Premier Christy Clark and the BC Liberal party are the red bullseye target in an article published Friday in the New York Times that highlighted the extent that British Columbia is the “Wild West” of political donations in Canada.
The article brings international attention to how BC has no limits on political donations, unlike many other provinces – and even the federal level – that have banned corporate, union, and foreign donations.
Clark’s party has received over $718,000 in donations from Kinder Morgan, the proponents of the recently approved Trans Mountain pipeline project, and others who support the oil industry as of early last year. And these political donations, among many others, partially go towards her stipend funded by the party.
Since becoming Premier in 2011, she has collected over $277,000 in stipends from the BC Liberal Party – up to $50,000 annually on top of her annual public salary of $195,000. The Times notes that only one other province in the country, Saskatchewan, has a premier that receives a stipend.
As well, individuals who have made major contributions have been able to meet with the Premier face-to-face at private party fundraisers.

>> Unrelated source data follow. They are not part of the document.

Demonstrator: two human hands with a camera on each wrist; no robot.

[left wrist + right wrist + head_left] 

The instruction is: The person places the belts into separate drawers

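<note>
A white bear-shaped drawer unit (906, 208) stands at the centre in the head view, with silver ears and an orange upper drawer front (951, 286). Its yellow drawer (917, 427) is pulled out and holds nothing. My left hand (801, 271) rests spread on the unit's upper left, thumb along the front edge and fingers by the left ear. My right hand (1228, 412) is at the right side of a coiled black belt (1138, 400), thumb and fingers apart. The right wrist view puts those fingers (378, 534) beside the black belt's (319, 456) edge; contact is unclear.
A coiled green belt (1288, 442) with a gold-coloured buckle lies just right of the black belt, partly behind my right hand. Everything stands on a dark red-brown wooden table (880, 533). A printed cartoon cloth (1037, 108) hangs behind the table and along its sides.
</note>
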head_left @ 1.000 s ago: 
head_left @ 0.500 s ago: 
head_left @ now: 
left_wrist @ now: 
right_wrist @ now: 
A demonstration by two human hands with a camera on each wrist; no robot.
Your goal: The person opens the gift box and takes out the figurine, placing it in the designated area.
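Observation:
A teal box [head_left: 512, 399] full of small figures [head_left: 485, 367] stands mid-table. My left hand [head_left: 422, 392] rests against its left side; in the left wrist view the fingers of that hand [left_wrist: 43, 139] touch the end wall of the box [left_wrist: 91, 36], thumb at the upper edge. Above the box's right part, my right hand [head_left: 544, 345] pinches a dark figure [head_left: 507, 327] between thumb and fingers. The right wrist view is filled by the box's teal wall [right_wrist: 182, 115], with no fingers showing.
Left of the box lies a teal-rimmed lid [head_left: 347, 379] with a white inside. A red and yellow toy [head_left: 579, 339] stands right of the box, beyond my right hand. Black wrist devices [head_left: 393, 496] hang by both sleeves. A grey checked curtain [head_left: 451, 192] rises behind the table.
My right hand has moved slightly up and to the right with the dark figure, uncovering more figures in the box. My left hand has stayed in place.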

The Times also takes aim at BC conflict-of-interest commissioner Paul Fraser and his ties to the party in power, particularly over his donations to the party and his son’s position in the Premier’s cabinet. As well, in nine years, Fraser has never found any government official to be in violation of the Conflict of Interest Act.
Last year, there were separate attempts through proposed legislation to reform BC’s archaic political contribution laws for both the provincial government and municipal governments, but the proposed ban on union and corporation donations were rejected.